What if you’d treated your children exactly the same?

No matter what crisis of confidence or overconfidence they faced, you encouraged them. No matter their academic abilities, you sent them all off to by nuclear physicists or sculptors. No matter their behaviour, you bought them a new iPhone.

I think all parents, and innocent bystanders of other people’s families, would agree it’s a recipe for disaster.

People perceive things differently, are differently inclined, require supervision of a very different nature and much more. Fail to recognise this and you sow discord and disaster.

The research institute Bruegel recently examined how Europe’s economic crisis was perceived differently between several different nations in Europe since 2007. Spain blames itself, the Germans blame spendthrift southern nations, the French blame vague concepts I don’t understand, and the Italians claim they’re always victimised.

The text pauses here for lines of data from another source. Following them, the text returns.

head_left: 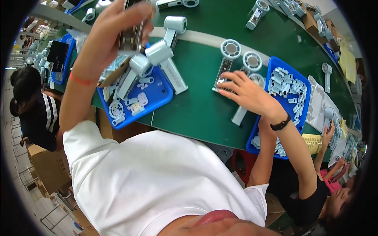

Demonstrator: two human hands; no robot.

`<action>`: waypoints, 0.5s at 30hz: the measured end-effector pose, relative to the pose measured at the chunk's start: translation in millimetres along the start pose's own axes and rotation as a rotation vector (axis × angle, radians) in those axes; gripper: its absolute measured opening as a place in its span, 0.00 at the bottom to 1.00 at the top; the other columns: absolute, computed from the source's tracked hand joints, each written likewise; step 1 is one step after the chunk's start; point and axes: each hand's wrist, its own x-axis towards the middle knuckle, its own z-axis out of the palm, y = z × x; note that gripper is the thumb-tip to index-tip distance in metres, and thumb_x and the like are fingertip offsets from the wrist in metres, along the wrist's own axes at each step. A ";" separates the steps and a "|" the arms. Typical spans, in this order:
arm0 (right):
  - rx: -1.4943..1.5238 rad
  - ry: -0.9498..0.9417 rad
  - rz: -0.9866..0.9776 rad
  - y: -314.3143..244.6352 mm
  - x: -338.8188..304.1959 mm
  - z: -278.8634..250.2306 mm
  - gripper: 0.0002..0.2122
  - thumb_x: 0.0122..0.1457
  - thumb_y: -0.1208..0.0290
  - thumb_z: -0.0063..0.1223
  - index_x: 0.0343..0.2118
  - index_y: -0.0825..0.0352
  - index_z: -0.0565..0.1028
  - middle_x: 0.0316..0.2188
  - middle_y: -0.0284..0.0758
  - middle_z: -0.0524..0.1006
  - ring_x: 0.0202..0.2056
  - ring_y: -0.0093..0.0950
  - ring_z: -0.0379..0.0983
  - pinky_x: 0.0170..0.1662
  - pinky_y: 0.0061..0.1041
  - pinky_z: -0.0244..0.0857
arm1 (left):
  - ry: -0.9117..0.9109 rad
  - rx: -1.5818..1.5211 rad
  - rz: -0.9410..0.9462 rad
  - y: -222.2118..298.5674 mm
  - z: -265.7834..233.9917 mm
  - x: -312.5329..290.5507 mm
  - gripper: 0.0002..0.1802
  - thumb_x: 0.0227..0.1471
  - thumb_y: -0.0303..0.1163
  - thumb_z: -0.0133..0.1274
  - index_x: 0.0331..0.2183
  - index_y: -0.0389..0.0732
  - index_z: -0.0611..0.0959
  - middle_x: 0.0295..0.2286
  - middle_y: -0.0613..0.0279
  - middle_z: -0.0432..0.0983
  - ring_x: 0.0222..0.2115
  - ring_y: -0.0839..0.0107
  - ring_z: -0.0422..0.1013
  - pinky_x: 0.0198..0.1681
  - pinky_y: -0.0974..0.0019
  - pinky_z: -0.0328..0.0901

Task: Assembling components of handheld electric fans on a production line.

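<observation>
My left hand [136, 23], with a red band at its wrist, is raised at the upper left. Its fingers wrap round an opened handheld fan [130, 37] with electronic parts showing, partly blurred. Below it, two pale blue fans [160, 52] [138, 65] lean at a blue tray [163, 92], and another fan [175, 25] lies just behind. My right forearm [265, 157] reaches up at the right, but its hand is hidden behind a co-worker's wrist. That co-worker's hand [246, 92], with a black wristband, spreads over several fans, among them an opened one [230, 49].
Small pale blue parts fill a second blue tray [307, 84] on the right. The green table [197, 122] curves across. A co-worker in black [311, 196] sits close on my right; another person [37, 114] is at the left, near cardboard boxes [49, 167].
</observation>
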 end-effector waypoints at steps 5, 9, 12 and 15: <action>-0.550 -0.122 -0.033 -9.3 15.9 -3.2 0.25 0.53 0.78 0.44 0.56 0.61 0.59 0.58 0.32 0.58 0.56 0.31 0.57 0.50 0.33 0.59 | -0.056 -0.498 -0.168 -53.9 64.5 -99.9 0.31 0.43 0.33 0.55 0.48 0.38 0.63 0.32 0.58 0.69 0.25 0.72 0.69 0.26 0.70 0.66; 0.123 0.359 0.712 -142.6 -44.2 37.5 0.21 0.52 0.80 0.50 0.51 0.67 0.63 0.45 0.37 0.69 0.44 0.29 0.67 0.44 0.27 0.64 | -0.086 -0.760 -0.224 -115.1 107.4 -123.3 0.30 0.49 0.37 0.55 0.50 0.39 0.61 0.37 0.57 0.68 0.29 0.71 0.71 0.28 0.68 0.67; 0.854 0.867 1.094 -195.7 -44.7 47.1 0.18 0.49 0.86 0.53 0.44 0.73 0.67 0.34 0.39 0.76 0.36 0.27 0.74 0.40 0.21 0.67 | -0.080 -0.783 -0.328 -133.8 124.0 -128.4 0.34 0.48 0.34 0.55 0.52 0.39 0.56 0.36 0.58 0.67 0.29 0.74 0.69 0.32 0.69 0.67; 0.949 0.951 0.862 -185.6 -9.0 60.3 0.14 0.51 0.84 0.51 0.42 0.72 0.69 0.35 0.40 0.75 0.36 0.26 0.73 0.39 0.21 0.67 | -0.158 -0.597 -0.304 -154.1 123.0 -131.9 0.37 0.46 0.31 0.54 0.53 0.38 0.53 0.37 0.59 0.66 0.29 0.74 0.68 0.34 0.71 0.67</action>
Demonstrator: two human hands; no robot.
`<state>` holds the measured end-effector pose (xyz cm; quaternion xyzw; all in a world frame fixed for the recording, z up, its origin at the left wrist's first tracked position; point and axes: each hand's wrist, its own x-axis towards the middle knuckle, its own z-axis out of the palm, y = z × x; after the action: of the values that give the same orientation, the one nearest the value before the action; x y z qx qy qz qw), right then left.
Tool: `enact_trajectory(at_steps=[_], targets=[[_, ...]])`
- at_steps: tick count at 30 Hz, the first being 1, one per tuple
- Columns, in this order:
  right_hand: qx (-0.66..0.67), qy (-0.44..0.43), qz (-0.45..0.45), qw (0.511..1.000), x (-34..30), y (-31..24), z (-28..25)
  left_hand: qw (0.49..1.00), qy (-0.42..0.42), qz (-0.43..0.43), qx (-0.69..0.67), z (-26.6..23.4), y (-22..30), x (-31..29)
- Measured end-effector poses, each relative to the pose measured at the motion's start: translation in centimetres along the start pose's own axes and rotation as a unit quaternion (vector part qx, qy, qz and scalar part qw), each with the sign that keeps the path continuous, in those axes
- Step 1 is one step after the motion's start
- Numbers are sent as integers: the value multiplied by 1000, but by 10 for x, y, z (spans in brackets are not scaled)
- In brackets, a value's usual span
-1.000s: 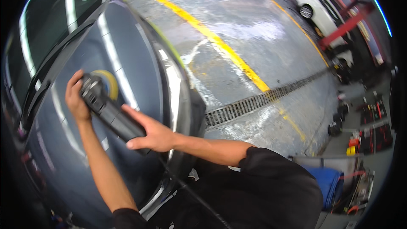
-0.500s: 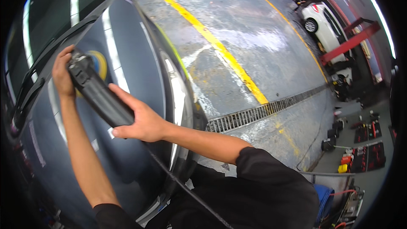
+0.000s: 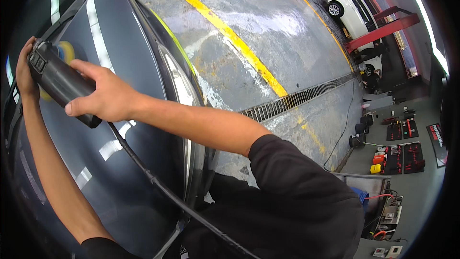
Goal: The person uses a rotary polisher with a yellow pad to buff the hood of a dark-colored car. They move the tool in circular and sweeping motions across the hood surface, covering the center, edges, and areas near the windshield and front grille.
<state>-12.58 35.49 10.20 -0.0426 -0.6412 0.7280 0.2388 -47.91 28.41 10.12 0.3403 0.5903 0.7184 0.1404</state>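
A black car polisher (image 3: 64, 84) with a yellow and blue round pad (image 3: 67, 52) is between my two hands, over the dark grey car hood (image 3: 129, 62). My left hand (image 3: 26, 69) is wrapped round its head end, the fingertips partly hidden behind it. With thumb and fingers, my right hand (image 3: 108, 91) grips the rear of the body. The pad lies against the hood near the windshield's base, mostly hidden by the tool. From the polisher's rear end a black cord (image 3: 158, 182) runs across the hood toward my body.
The headlight (image 3: 175, 74) and a green-yellow edge line the hood's right side. Beyond lies a grey floor with a yellow stripe (image 3: 211, 17) and a drain grate (image 3: 297, 98). A white car (image 3: 352, 12) stands by a red lift (image 3: 383, 32); tool panels (image 3: 413, 157) hang at right.
Both hands and the polisher have moved left across the hood, toward the windshield side. The view has shifted as well, and more of the cord shows.
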Motion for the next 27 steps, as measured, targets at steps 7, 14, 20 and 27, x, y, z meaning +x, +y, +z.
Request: enact_trajectory(at_steps=[7,14,20,27], targets=[[45,6,21,999,19,1,6,998,-12,27,51,-25,-16,26],[62,2,59,996,6,4,15,998,3,34,46,-20,-11,-2],[69,36,56,995,-33,10,22,991,22,76,106,26,16,-53],[93,64,119,986,-116,-10,27,997,44,52,22,97,40,-136]])
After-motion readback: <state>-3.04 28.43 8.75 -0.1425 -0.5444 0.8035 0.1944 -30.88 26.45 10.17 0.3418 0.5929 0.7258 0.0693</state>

But the consequences are more interesting. Having vastly different perceptions of what caused and happened during the crisis, Europe now has to come up with a single uniform policy response.

Do you see the problem? The EU has to treat its children the same, even though they couldn’t be more different. They can’t even agree on what happened.

The result is the discord and disaster of the EU. Treating nations that are fundamentally different with the same set of reforms, institutional rules and policies is just a bad idea in the same sense that it’s bad parenting. The same policy does not deliver the same outcome between the various nations of Europe.

It’s much the same in the monetary policy world. Would you lend all your children the same amount of money in the same way? Or would you think twice about how much and on what terms depending on the kid? Perhaps some children need the precaution of legal formalities, while others do not.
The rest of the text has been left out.